▶ [The task] Each line of the data below from the one holding "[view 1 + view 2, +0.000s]" to the one holding "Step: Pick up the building", inclusive, is to be reproduced exactly; no other line belongs in the answer.

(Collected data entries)
━━━━
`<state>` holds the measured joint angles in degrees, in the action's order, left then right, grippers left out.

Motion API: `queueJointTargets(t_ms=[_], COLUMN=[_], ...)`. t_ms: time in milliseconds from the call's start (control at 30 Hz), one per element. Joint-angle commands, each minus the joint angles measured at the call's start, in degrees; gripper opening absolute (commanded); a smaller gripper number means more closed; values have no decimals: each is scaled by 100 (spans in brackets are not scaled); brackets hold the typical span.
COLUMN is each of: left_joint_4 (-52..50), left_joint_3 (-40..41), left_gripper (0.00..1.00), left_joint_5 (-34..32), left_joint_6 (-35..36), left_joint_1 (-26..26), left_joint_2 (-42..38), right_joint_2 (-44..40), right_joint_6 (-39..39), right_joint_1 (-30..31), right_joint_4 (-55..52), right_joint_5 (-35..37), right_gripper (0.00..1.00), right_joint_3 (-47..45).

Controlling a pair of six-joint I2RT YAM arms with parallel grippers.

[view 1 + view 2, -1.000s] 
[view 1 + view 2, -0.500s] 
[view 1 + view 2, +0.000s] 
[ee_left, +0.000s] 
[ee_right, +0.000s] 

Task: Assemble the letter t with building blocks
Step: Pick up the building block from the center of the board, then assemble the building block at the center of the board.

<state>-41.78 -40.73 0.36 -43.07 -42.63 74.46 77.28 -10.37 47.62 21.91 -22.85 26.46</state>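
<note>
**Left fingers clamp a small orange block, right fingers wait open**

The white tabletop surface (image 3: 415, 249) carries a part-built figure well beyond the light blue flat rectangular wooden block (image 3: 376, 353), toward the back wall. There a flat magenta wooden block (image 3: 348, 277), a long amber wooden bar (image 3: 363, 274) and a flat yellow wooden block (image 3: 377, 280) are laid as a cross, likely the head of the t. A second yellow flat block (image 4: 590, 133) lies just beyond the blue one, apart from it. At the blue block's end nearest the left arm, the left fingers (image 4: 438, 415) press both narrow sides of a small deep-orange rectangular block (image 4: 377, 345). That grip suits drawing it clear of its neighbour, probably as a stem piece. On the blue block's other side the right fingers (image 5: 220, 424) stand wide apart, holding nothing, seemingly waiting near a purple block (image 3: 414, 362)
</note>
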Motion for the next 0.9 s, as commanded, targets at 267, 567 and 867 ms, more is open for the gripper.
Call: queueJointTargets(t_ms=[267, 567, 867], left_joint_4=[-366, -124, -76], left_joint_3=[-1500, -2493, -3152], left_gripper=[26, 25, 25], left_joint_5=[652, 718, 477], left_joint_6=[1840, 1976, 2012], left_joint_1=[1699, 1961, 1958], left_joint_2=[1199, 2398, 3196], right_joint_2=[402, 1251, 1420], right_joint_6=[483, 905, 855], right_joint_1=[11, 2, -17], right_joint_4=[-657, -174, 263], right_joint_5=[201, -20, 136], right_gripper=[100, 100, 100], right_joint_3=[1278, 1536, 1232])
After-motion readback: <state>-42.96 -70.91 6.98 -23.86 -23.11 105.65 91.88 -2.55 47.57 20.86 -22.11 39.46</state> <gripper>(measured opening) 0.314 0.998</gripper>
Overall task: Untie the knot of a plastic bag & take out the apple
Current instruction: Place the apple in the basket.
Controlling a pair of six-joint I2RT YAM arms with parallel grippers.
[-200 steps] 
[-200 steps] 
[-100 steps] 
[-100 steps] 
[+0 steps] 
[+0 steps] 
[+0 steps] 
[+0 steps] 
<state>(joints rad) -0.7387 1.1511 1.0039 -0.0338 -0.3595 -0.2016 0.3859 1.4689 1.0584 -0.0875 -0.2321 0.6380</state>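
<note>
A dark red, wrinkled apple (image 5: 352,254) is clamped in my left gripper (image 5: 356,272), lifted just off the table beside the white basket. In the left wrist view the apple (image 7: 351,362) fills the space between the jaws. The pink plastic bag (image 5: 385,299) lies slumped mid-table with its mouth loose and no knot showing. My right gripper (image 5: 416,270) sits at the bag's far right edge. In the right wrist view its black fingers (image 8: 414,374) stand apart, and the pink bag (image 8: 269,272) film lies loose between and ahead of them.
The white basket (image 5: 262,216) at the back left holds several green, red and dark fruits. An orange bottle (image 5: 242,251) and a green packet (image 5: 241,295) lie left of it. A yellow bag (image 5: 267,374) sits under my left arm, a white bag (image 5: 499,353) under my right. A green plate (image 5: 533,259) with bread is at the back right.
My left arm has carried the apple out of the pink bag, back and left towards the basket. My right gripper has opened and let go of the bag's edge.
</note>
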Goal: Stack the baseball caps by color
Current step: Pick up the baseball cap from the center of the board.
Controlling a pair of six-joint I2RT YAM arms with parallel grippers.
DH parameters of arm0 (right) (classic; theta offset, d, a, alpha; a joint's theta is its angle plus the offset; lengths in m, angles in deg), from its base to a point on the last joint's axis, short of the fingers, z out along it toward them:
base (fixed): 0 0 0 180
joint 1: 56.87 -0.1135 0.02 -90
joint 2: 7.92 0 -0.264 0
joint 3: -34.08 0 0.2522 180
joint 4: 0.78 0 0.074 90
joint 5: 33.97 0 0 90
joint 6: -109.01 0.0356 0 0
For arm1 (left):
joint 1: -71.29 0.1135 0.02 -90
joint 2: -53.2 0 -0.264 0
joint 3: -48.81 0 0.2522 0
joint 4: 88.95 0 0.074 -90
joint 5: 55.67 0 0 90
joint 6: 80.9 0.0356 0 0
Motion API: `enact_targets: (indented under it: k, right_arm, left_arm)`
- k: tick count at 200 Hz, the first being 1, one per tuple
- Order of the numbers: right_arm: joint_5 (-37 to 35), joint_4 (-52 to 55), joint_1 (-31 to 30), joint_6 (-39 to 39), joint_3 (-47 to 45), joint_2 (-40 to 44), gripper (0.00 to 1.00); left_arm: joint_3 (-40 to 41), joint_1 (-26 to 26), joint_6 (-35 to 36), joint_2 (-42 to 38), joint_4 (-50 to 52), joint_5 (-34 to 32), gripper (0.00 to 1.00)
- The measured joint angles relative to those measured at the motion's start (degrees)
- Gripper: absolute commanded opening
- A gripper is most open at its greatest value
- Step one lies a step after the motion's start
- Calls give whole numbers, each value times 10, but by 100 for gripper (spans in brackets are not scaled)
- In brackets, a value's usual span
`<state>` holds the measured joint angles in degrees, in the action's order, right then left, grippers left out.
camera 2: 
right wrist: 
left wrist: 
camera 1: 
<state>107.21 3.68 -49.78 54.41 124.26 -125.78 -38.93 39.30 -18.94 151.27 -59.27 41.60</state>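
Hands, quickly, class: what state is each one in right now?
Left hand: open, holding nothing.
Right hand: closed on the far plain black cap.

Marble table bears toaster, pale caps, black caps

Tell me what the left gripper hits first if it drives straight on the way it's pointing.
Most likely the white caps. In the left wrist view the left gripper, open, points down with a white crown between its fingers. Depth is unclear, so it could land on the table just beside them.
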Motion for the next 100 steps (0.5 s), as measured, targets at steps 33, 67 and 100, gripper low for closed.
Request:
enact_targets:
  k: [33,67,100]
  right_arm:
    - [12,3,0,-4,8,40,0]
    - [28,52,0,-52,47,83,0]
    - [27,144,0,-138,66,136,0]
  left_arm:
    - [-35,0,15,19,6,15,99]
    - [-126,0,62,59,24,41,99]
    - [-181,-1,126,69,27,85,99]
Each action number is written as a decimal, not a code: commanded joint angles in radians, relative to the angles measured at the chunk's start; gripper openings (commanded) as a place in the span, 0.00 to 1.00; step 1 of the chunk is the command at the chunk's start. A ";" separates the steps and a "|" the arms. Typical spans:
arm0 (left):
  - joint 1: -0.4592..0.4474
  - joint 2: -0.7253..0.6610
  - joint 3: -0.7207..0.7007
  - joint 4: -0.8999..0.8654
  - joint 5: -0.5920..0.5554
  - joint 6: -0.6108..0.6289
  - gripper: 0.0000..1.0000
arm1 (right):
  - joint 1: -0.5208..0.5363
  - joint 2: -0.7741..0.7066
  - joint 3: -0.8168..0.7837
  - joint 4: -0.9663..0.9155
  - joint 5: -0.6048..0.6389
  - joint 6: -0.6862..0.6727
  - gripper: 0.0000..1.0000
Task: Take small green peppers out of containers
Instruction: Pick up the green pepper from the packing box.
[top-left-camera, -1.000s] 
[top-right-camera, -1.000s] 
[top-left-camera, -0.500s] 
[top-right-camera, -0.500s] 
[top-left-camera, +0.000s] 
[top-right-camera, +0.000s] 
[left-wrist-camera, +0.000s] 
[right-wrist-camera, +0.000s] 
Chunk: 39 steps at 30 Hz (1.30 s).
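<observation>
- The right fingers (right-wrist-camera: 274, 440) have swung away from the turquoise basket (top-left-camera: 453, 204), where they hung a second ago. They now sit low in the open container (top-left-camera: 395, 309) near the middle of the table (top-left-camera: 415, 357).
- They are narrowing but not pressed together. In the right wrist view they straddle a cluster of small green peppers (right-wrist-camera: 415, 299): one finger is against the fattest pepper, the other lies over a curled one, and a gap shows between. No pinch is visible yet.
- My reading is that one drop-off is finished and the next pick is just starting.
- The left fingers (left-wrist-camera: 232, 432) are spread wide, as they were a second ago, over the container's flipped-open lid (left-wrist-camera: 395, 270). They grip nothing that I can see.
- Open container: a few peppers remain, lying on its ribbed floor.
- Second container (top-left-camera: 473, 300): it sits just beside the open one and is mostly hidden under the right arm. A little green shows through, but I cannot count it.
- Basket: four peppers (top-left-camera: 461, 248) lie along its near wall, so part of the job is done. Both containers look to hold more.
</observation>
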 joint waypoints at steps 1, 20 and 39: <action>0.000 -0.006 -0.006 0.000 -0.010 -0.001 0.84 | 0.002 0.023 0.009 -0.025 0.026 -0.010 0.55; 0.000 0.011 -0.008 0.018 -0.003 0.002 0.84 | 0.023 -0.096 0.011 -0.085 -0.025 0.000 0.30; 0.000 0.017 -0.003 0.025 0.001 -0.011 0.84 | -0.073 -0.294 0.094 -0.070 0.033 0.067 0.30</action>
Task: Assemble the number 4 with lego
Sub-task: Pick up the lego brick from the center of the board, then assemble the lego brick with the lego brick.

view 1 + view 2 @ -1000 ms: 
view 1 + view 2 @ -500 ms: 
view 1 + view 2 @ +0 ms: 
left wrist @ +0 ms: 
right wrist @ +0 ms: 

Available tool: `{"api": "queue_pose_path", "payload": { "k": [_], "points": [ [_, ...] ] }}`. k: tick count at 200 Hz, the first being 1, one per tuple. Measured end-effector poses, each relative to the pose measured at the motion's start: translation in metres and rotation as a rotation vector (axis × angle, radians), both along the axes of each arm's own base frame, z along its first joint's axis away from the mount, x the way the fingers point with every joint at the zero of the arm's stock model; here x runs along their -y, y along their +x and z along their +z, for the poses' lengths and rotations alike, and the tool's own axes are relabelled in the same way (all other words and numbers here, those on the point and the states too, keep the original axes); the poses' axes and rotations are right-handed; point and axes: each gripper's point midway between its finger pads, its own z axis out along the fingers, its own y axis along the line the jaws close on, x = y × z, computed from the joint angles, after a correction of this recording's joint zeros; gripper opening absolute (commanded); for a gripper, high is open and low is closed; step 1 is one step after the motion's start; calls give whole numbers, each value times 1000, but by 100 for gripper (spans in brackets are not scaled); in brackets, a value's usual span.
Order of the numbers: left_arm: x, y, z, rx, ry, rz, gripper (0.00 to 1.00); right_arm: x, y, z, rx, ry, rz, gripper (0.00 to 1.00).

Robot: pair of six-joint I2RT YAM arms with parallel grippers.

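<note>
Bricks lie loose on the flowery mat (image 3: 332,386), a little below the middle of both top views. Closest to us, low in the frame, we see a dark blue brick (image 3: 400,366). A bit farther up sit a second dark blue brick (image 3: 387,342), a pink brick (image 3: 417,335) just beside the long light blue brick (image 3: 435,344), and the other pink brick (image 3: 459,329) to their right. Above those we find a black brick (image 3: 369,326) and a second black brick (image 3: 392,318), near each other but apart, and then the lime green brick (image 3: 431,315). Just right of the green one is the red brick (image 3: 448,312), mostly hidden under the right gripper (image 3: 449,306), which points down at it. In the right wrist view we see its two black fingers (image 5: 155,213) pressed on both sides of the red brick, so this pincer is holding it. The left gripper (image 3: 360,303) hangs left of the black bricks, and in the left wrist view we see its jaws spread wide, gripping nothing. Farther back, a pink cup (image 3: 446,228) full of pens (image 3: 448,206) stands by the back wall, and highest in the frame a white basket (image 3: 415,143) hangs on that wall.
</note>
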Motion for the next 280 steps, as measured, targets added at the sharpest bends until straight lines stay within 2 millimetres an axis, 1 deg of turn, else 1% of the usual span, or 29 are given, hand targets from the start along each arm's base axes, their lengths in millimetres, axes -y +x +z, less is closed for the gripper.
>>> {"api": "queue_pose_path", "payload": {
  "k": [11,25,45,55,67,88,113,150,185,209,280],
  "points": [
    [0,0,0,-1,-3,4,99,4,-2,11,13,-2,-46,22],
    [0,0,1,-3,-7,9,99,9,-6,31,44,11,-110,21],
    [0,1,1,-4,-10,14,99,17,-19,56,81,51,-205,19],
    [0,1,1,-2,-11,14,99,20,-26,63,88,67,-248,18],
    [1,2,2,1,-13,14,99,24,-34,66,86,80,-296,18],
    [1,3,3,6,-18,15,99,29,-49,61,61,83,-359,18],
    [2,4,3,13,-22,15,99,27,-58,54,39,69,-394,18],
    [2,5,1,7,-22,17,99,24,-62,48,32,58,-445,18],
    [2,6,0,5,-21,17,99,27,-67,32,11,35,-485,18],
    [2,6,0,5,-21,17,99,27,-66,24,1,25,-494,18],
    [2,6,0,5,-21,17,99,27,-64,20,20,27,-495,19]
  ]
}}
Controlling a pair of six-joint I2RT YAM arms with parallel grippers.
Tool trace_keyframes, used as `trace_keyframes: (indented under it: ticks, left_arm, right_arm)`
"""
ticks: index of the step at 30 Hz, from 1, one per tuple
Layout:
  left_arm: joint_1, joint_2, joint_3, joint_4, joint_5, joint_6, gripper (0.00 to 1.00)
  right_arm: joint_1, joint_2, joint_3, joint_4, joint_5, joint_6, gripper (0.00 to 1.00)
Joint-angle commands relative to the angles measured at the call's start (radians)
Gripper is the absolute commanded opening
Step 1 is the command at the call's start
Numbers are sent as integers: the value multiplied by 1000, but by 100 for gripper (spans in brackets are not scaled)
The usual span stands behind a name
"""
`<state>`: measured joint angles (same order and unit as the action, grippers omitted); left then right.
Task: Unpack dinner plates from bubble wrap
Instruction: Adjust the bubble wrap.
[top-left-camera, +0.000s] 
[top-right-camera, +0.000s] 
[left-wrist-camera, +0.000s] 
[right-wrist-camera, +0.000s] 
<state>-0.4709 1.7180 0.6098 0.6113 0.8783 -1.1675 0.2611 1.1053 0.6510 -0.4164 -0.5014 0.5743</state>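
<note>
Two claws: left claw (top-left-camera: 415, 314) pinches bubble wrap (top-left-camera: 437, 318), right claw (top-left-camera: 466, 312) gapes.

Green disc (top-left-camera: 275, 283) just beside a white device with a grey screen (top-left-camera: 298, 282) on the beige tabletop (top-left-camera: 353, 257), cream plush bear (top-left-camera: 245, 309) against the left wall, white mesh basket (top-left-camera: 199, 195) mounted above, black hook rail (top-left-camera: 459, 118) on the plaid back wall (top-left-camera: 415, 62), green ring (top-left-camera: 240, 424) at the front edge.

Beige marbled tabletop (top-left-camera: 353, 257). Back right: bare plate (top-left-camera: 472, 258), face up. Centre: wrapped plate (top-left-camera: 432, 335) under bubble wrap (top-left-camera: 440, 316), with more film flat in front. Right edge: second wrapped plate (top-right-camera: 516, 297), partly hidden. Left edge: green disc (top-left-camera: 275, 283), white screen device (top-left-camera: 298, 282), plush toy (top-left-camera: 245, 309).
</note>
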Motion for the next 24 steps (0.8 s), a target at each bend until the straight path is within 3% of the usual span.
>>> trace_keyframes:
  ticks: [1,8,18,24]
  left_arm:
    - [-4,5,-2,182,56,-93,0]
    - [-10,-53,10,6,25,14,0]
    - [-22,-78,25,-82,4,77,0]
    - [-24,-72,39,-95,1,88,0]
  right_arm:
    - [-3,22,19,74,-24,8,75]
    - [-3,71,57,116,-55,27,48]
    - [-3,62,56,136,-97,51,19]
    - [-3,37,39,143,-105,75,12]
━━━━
▶ [The completed task]
[view 1 + view 2, +0.000s] 
[ee_left, +0.000s] 
[ee_right, +0.000s] 

Task: Assemble the letter t with building blocks
Step: Pick up the building block from the center of the board, then assemble the building block at the center of the board.

This exercise requires nothing further.